* _Aim of the exercise_:
Copy the listing below letter for letter, passing over each picture.

Source material below:

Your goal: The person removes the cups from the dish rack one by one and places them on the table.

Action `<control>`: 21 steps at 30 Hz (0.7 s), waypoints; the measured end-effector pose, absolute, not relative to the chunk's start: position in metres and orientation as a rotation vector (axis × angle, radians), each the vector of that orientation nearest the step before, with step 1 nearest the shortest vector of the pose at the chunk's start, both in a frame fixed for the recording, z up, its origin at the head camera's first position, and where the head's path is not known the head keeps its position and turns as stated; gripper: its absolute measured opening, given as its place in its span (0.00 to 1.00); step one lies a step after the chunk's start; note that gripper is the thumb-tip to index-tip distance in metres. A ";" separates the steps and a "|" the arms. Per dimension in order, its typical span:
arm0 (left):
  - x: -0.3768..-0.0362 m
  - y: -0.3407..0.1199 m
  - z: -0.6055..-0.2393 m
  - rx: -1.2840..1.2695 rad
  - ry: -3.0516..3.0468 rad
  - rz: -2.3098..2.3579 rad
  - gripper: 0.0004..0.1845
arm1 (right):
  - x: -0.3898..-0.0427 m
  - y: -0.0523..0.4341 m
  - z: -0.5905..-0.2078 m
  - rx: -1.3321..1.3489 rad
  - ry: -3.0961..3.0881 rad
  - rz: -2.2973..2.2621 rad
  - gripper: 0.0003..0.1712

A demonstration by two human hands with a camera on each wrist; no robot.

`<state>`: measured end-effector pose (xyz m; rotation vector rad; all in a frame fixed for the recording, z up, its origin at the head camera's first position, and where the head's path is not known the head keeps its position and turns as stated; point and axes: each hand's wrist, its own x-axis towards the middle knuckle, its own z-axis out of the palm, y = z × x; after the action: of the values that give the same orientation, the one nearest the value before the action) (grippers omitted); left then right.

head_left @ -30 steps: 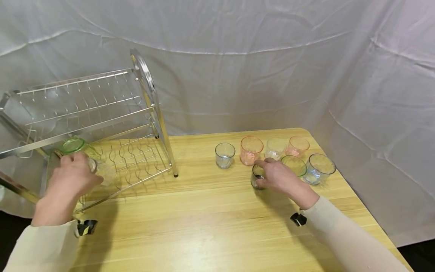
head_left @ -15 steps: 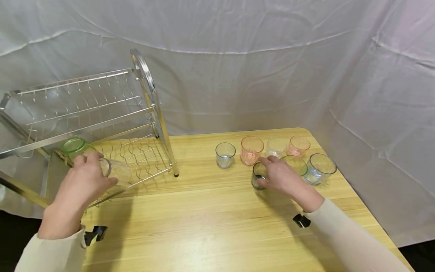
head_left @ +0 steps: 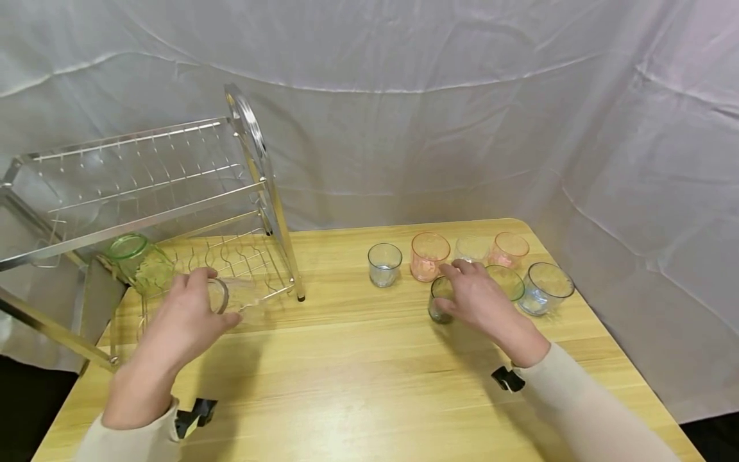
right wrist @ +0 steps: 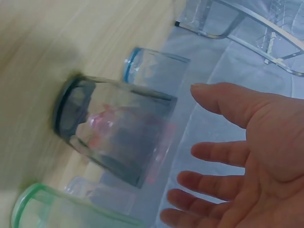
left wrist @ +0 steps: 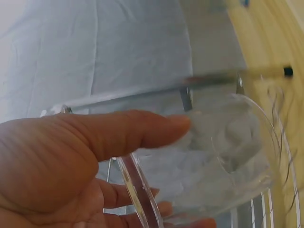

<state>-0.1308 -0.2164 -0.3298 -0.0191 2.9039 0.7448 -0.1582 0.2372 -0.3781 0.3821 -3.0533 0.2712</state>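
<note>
- The clear glass lies on its side in the left hand, thumb over its top and fingers curled beneath, so the hand grips it at the front edge of the dish rack, over the tabletop.
- The glass's far end sits close to the rack's front right leg; in front of the hand the wooden surface lies bare towards the near edge.
- A green glass lies on the rack's lower wire tier, just behind and to the left of the left hand.
- The right hand rests against the dark glass, which stands upright; in the right wrist view the fingers are straight and spread beside it, not curled round it.
- Crowding that glass from behind and the right: a pink glass, a green-rimmed glass, a blue-tinted glass, another pink glass and a clear one between the pinks.
- A small blue-rimmed glass stands apart to the left, with bare wood between it and the rack.
- The right-hand glasses stand near the tabletop's far right corner, with white cloth hanging behind.
</note>
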 end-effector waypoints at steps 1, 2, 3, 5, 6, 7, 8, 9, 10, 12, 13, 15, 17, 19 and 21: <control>-0.130 -0.212 -0.331 -0.011 2.891 0.768 0.53 | -0.158 0.236 -0.377 0.385 -3.040 0.275 0.42; -0.129 -0.208 -0.332 -0.001 2.879 0.792 0.53 | -0.158 0.235 -0.376 0.388 -3.026 0.281 0.42; -0.128 -0.204 -0.333 0.006 2.867 0.818 0.52 | -0.157 0.233 -0.375 0.392 -3.012 0.293 0.41; -0.127 -0.195 -0.336 0.025 2.857 0.859 0.51 | -0.157 0.228 -0.374 0.412 -2.979 0.314 0.41; -0.126 -0.190 -0.338 0.032 2.851 0.879 0.50 | -0.157 0.225 -0.374 0.427 -2.961 0.330 0.40; -0.125 -0.185 -0.340 0.038 2.842 0.901 0.50 | -0.157 0.222 -0.375 0.444 -2.940 0.351 0.39; -0.125 -0.181 -0.342 0.041 2.834 0.922 0.49 | -0.157 0.219 -0.376 0.464 -2.915 0.369 0.38; -0.124 -0.177 -0.344 0.041 2.822 0.946 0.49 | -0.156 0.216 -0.377 0.478 -2.895 0.392 0.38; -0.124 -0.172 -0.346 0.041 2.809 0.973 0.48 | -0.156 0.213 -0.378 0.491 -2.877 0.419 0.37; -0.123 -0.164 -0.351 0.041 2.784 1.024 0.47 | -0.155 0.207 -0.381 0.502 -2.848 0.488 0.36; -0.123 -0.160 -0.353 0.043 2.772 1.055 0.47 | -0.154 0.204 -0.383 0.504 -2.836 0.523 0.36; -0.124 -0.153 -0.358 0.060 2.752 1.114 0.46 | -0.153 0.198 -0.385 0.497 -2.820 0.597 0.36; -0.124 -0.146 -0.362 0.091 2.737 1.171 0.46 | -0.153 0.193 -0.388 0.495 -2.798 0.660 0.35; -0.125 -0.141 -0.367 0.134 2.723 1.221 0.46 | -0.153 0.189 -0.390 0.498 -2.778 0.713 0.35; -0.126 -0.137 -0.373 0.189 2.712 1.267 0.46 | -0.152 0.185 -0.392 0.505 -2.762 0.757 0.35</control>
<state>-0.1262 -0.1365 -0.3733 0.1888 2.7122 1.2675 -0.1522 0.1849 -0.3923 0.5046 -2.7623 0.7568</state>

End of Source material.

* _Result for this exercise_:
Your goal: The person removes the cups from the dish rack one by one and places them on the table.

Action `<control>`: 21 steps at 30 Hz (0.7 s), waypoints; the measured end-effector pose, absolute, not relative to the chunk's start: position in metres and orientation as a rotation vector (axis × angle, radians), each the vector of that orientation nearest the step before, with step 1 nearest the shortest vector of the pose at the chunk's start, both in a frame fixed for the recording, z up, its origin at the head camera's first position, and where the head's path is not known the head keeps its position and turns as stated; gripper: its absolute measured opening, given as its place in its span (0.00 to 1.00); step one lies a step after the chunk's start; note that gripper is the thumb-tip to index-tip distance in metres. A ";" separates the steps and a "|" the arms. Per dimension in order, its typical span:
arm0 (left):
  - x: -0.3768..-0.0362 m
  - y: -0.3407..0.1199 m
  - z: -0.6055..-0.2393 m
  - rx: -1.2840..1.2695 rad
  - ry: -3.0516..3.0468 rad
  - rz: -2.3098..2.3579 rad
  - gripper: 0.0004..0.1845
arm1 (right):
  - x: -0.3898..-0.0427 m
  - y: -0.0523..0.4341 m
  - z: -0.5905..-0.2078 m
  - rx: -1.3321..1.3489 rad
  - ry: -3.0961..3.0881 rad
  - rz: -2.2973..2.2621 rad
  - gripper: 0.0003..0.1712

A demonstration by two human hands with a camera on each wrist; no robot.

`<state>`: measured end-effector pose (xyz m; rotation vector rad; all in a frame fixed for the recording, z up, its origin at the head camera's first position, and where the head's path is not known the head keeps its position and turns as stated; point and axes: each hand's wrist, its own x-axis towards the middle knuckle, its own z-axis out of the palm, y = z × x; after the action: of the values that give the same orientation, the one nearest the value before the action) (grippers omitted); left then right.

head_left @ -30 steps: 
head_left @ -15 steps: 
head_left @ +0 steps: 
right wrist @ +0 steps: 
left wrist @ +0 steps: 

<state>-0.1308 -0.2164 -0.3298 -0.0191 2.9039 0.7448 -0.1582 0.2372 -0.3781 0.3821 -3.0533 0.2712</state>
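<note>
- The clear glass lies on its side in the left hand, thumb over its top and fingers curled beneath, so the hand grips it at the front edge of the dish rack, over the tabletop.
- The glass's far end sits close to the rack's front right leg; in front of the hand the wooden surface lies bare towards the near edge.
- A green glass lies on the rack's lower wire tier, just behind and to the left of the left hand.
- The right hand rests against the dark glass, which stands upright; in the right wrist view the fingers are straight and spread beside it, not curled round it.
- Crowding that glass from behind and the right: a pink glass, a green-rimmed glass, a blue-tinted glass, another pink glass and a clear one between the pinks.
- A small blue-rimmed glass stands apart to the left, with bare wood between it and the rack.
- The right-hand glasses stand near the tabletop's far right corner, with white cloth hanging behind.
</note>
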 end-effector waypoints at steps 1, 2, 3, 5, 6, 7, 8, 9, 10, 12, 13, 15, 17, 19 and 21: <control>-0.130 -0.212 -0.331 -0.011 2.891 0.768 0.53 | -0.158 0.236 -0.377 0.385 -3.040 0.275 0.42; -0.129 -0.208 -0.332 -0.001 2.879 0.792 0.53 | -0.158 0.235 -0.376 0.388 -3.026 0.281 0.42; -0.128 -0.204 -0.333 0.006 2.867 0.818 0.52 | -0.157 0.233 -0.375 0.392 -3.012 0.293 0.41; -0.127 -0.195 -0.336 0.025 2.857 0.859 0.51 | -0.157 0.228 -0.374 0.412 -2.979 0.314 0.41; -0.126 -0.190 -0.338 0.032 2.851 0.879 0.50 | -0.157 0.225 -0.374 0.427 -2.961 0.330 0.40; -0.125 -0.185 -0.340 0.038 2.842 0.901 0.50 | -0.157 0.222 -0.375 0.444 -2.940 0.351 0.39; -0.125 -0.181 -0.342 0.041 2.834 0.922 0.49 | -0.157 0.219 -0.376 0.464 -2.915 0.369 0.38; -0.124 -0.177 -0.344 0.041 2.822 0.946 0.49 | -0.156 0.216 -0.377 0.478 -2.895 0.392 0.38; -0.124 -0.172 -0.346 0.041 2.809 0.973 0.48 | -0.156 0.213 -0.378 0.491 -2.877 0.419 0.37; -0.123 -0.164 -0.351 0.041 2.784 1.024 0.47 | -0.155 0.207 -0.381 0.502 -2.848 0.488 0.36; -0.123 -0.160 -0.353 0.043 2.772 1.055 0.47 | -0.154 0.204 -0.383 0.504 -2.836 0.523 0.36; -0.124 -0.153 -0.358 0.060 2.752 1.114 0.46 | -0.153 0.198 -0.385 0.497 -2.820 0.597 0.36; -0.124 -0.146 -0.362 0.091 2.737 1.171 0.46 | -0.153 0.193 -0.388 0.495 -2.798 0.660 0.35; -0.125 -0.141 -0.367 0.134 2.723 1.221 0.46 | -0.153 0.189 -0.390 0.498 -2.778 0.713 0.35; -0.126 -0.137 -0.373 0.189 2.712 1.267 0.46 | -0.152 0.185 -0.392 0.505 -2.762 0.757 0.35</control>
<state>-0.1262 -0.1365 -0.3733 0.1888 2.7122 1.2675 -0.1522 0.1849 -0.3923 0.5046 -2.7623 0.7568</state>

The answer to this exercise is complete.